*** Data for this exercise ***

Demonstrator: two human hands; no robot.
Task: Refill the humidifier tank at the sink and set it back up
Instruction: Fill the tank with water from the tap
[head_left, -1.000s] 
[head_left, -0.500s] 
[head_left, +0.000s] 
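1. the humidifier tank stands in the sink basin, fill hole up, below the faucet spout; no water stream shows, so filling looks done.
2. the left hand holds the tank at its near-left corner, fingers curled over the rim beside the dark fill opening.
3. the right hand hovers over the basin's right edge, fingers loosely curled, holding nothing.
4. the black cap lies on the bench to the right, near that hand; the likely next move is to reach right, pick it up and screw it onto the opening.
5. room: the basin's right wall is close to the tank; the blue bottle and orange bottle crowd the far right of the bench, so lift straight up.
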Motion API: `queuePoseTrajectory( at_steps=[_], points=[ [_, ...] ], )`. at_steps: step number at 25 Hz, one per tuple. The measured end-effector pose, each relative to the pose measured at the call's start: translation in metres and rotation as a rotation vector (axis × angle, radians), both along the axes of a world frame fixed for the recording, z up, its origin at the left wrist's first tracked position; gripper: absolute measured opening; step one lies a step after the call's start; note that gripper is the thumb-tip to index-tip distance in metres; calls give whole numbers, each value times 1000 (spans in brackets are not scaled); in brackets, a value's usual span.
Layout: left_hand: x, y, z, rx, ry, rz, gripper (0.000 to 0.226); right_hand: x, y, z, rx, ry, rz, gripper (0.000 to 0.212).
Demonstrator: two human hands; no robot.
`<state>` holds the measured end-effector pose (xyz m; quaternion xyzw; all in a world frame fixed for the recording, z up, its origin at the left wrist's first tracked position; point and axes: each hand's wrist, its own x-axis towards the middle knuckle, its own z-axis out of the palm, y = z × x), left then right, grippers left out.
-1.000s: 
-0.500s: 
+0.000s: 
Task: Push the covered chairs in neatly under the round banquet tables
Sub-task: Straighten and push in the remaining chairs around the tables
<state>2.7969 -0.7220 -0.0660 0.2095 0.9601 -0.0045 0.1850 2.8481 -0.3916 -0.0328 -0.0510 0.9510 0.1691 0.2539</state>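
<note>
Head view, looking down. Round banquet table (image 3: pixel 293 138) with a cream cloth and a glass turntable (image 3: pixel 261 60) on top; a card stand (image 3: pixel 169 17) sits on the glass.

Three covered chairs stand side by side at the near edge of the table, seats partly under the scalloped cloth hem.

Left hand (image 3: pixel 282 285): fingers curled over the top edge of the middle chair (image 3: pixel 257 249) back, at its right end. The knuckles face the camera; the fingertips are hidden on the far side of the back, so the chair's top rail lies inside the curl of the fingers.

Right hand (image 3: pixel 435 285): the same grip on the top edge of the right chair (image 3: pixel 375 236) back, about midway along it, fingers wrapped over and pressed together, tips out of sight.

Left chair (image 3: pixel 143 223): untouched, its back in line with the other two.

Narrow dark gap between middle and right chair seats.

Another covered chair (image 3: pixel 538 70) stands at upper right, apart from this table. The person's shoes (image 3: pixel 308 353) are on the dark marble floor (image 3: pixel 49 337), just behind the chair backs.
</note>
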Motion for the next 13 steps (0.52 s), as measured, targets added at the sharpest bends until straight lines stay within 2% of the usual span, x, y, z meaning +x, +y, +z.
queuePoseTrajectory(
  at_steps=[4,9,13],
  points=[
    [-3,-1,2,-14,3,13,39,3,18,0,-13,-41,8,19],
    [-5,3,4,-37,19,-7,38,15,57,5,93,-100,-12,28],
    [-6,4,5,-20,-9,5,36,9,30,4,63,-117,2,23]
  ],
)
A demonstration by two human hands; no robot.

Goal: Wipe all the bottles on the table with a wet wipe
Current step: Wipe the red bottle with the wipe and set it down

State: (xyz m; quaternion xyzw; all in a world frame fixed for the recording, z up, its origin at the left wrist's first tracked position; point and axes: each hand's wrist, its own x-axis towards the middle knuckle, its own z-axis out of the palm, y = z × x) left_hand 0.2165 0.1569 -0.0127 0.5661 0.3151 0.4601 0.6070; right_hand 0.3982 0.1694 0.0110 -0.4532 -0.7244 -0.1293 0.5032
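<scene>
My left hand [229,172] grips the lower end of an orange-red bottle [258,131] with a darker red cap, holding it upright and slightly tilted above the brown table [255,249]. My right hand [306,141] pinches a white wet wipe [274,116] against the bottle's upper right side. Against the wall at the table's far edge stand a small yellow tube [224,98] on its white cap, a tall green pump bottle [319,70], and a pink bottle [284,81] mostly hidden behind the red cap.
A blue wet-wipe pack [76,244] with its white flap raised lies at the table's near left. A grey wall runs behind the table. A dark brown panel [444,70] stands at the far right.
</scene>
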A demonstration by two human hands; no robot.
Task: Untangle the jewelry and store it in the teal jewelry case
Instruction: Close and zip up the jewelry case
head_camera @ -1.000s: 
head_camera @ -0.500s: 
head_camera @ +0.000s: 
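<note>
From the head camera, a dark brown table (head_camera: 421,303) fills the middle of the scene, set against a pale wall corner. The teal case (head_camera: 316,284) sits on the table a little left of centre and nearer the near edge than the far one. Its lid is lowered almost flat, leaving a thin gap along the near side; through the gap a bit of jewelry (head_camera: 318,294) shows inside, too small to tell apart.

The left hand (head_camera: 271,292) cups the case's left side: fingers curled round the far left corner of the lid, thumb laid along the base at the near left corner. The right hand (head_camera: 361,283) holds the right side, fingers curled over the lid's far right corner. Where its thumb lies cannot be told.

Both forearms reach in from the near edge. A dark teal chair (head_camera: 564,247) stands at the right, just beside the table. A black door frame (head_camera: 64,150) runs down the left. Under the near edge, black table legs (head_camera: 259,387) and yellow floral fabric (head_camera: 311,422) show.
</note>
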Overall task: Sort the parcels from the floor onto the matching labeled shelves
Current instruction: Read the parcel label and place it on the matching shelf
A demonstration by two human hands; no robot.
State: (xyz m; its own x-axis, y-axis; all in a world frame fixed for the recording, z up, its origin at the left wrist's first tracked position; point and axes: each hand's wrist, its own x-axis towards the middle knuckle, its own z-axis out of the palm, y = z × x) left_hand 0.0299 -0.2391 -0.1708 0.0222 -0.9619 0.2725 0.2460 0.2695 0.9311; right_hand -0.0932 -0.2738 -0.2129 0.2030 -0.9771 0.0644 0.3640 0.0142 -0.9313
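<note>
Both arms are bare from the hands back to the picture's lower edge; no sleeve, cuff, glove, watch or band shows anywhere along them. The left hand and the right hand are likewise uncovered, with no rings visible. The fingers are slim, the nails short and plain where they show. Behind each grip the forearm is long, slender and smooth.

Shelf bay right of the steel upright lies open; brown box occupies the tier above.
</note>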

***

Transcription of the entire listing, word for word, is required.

- **Exercise result**
Demonstrator: two human hands; no robot.
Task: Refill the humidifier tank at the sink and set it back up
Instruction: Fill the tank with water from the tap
[head_left, -1.000s] 
[head_left, -0.500s] 
[head_left, +0.000s] 
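1. the humidifier tank stands in the sink basin, fill hole up, below the faucet spout; no water stream shows, so filling looks done.
2. the left hand holds the tank at its near-left corner, fingers curled over the rim beside the dark fill opening.
3. the right hand hovers over the basin's right edge, fingers loosely curled, holding nothing.
4. the black cap lies on the bench to the right, near that hand; the likely next move is to reach right, pick it up and screw it onto the opening.
5. room: the basin's right wall is close to the tank; the blue bottle and orange bottle crowd the far right of the bench, so lift straight up.
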Motion API: `queuePoseTrajectory( at_steps=[_], points=[ [_, ...] ], )`. at_steps: step number at 25 Hz, one per tuple. The measured end-effector pose, each relative to the pose measured at the call's start: translation in metres and rotation as a rotation vector (axis × angle, radians), both along the axes of a world frame fixed for the recording, z up, its origin at the left wrist's first tracked position; gripper: absolute measured opening; step one lies a step after the call's start; note that gripper is the thumb-tip to index-tip distance in metres; calls give whole numbers, each value times 1000 (spans in brackets are not scaled); in brackets, a value's usual span.
Layout: left_hand: x, y, z, rx, ry, rz, gripper (0.000 to 0.226); right_hand: x, y, z, rx, ry, rz, gripper (0.000 to 0.212).
Demonstrator: two human hands; no robot.
`<state>` holds the measured end-effector pose (xyz m; quaternion xyzw; all in a world frame fixed for the recording, z up, its origin at the left wrist's first tracked position; point and axes: each hand's wrist, its own x-axis towards the middle knuckle, its own z-axis out of the palm, y = z × x), left then right, grippers left out.
-1.000s: 
-0.500s: 
+0.000s: 
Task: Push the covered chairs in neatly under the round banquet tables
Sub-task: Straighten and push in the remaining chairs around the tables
<state>2.7969 -0.7220 -0.0660 0.2095 0.9601 -0.0045 0.1850 2.8481 -0.3916 -0.0328 -0.0510 0.9510 0.1691 0.2539</state>
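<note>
Head view, looking down. Round banquet table (image 3: pixel 293 138) with a cream cloth and a glass turntable (image 3: pixel 261 60) on top; a card stand (image 3: pixel 169 17) sits on the glass.

Three covered chairs stand side by side at the near edge of the table, seats partly under the scalloped cloth hem.

Left hand (image 3: pixel 282 285): fingers curled over the top edge of the middle chair (image 3: pixel 257 249) back, at its right end. The knuckles face the camera; the fingertips are hidden on the far side of the back, so the chair's top rail lies inside the curl of the fingers.

Right hand (image 3: pixel 435 285): the same grip on the top edge of the right chair (image 3: pixel 375 236) back, about midway along it, fingers wrapped over and pressed together, tips out of sight.

Left chair (image 3: pixel 143 223): untouched, its back in line with the other two.

Narrow dark gap between middle and right chair seats.

Another covered chair (image 3: pixel 538 70) stands at upper right, apart from this table. The person's shoes (image 3: pixel 308 353) are on the dark marble floor (image 3: pixel 49 337), just behind the chair backs.
</note>
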Motion for the next 13 steps (0.52 s), as measured, targets added at the sharpest bends until straight lines stay within 2% of the usual span, x, y, z meaning +x, +y, +z.
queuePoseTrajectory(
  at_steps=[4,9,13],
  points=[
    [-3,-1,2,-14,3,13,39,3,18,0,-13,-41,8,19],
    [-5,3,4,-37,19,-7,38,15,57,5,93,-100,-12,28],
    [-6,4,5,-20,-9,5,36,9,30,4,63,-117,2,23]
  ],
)
A demonstration by two human hands; no robot.

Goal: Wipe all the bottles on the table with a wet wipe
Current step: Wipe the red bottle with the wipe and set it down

State: (xyz m; quaternion xyzw; all in a world frame fixed for the recording, z up, its origin at the left wrist's first tracked position; point and axes: each hand's wrist, its own x-axis towards the middle knuckle, its own z-axis out of the palm, y = z × x) left_hand 0.2165 0.1569 -0.0127 0.5661 0.3151 0.4601 0.6070; right_hand 0.3982 0.1694 0.0110 -0.4532 -0.7244 -0.1293 0.5032
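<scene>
My left hand [229,172] grips the lower end of an orange-red bottle [258,131] with a darker red cap, holding it upright and slightly tilted above the brown table [255,249]. My right hand [306,141] pinches a white wet wipe [274,116] against the bottle's upper right side. Against the wall at the table's far edge stand a small yellow tube [224,98] on its white cap, a tall green pump bottle [319,70], and a pink bottle [284,81] mostly hidden behind the red cap.
A blue wet-wipe pack [76,244] with its white flap raised lies at the table's near left. A grey wall runs behind the table. A dark brown panel [444,70] stands at the far right.
</scene>
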A demonstration by two human hands; no robot.
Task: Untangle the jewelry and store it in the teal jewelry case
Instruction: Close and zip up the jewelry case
head_camera @ -1.000s: 
head_camera @ -0.500s: 
head_camera @ +0.000s: 
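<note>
From the head camera, a dark brown table (head_camera: 421,303) fills the middle of the scene, set against a pale wall corner. The teal case (head_camera: 316,284) sits on the table a little left of centre and nearer the near edge than the far one. Its lid is lowered almost flat, leaving a thin gap along the near side; through the gap a bit of jewelry (head_camera: 318,294) shows inside, too small to tell apart.

The left hand (head_camera: 271,292) cups the case's left side: fingers curled round the far left corner of the lid, thumb laid along the base at the near left corner. The right hand (head_camera: 361,283) holds the right side, fingers curled over the lid's far right corner. Where its thumb lies cannot be told.

Both forearms reach in from the near edge. A dark teal chair (head_camera: 564,247) stands at the right, just beside the table. A black door frame (head_camera: 64,150) runs down the left. Under the near edge, black table legs (head_camera: 259,387) and yellow floral fabric (head_camera: 311,422) show.
</note>
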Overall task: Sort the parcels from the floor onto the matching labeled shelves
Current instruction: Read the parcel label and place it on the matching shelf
A demonstration by two human hands; no robot.
State: (xyz m; its own x-axis, y-axis; all in a world frame fixed for the recording, z up, its origin at the left wrist's first tracked position; point and axes: each hand's wrist, its own x-axis towards the middle knuckle, its own z-axis out of the palm, y = z × x) left_hand 0.0299 -0.2391 -0.1708 0.0222 -0.9619 0.2725 0.2460 0.2695 0.9311; right_hand -0.0932 -0.2738 -0.2129 0.2030 -0.9771 0.0644 0.3640 0.0142 -0.9313
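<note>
Both arms are bare from the hands back to the picture's lower edge; no sleeve, cuff, glove, watch or band shows anywhere along them. The left hand and the right hand are likewise uncovered, with no rings visible. The fingers are slim, the nails short and plain where they show. Behind each grip the forearm is long, slender and smooth.

Shelf bay right of the steel upright lies open; brown box occupies the tier above.
</note>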

The requested output has now been given in full.